Did you know the Celtic symbol for the Holy Spirit was the wild goose?
Doves are docile and delicate, but the wild goose is untamable, free, and unpredictable. This way of seeing the spirit reminds us that God cannot be controlled or contained. Geese can be noisy and protective. The spirit is passionate and driven to defend those she loves.
Puts a new spin on the expression: A Wild Goose Chase – doesn’t it? Instead of the normal meaning of us dashing down a path that leads to nowhere, a Wild Goose chase could be God’s spirit within us leading us on the journey he planned for us.
The day of Pentecost with all the noise, fire and wind transformed the disciples and set the church on fire for the Lord. Their lives and their faith forever changed by the power of the Pentecost. They did embark on a new journey/chase with God. Pentecost reminded me of what I read last week about the word transformed.
Pierre Teilhard de Chardin used the word transposed instead of transformed. He wrote of his increased need to be transposed. In music to transpose means to change to a new key. The melody stays the same but the music sounds different. Possibly the instruments adjust to different notes; maybe one who had only played in the background now is the featured soloist. Changed yet the same. The Holy Spirit remains the same but I am perceiving a new aspect of the spirit as I am transposed.
The power of the Holy Spirit on Pentecost and in our everyday lives reorders our souls. I like to think it tunes us into better reception to hear God’s voice. Maybe it aligns us better to his will and desires.
Dare we ask God to send us a wild goose spirit? To be honest, it takes courage to ask God to fire up that ember within my heart to roaring fire. The image of a goose, loud, obnoxious and biting as people approach them doesn’t appeal to me. But their unflinching passion and undefeatable nature gives me new insight to the Holy Spirit.
Perhaps I have watered down the Spirit’s image way too long in my life.

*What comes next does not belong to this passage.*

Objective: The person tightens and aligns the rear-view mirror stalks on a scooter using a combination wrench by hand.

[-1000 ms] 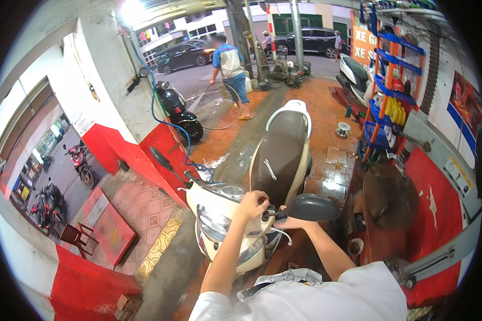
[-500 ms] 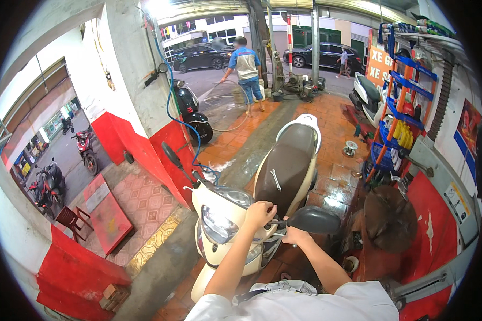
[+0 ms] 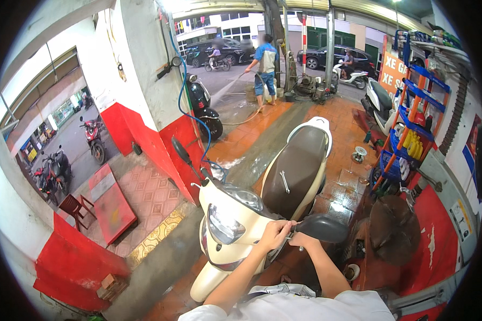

Maybe the image of the dove lingers in my comfort zone, more benignly than adventuresome. Is my faith too predictable, limited and complacent? Time to be transposed?
Then I remember the Holy Spirit already dwells within a believer’s heart and does give us strength and the words to witness. She draws us closer to God and gives us the words to spread the Good News. We are called to be bold for Christ. Pentecost lives on within us in a powerful way that can’t be controlled or limited.
Ahhh, lots to ponder and discuss with God about when it comes to the Spirit.
What image do you have of the Holy Spirit?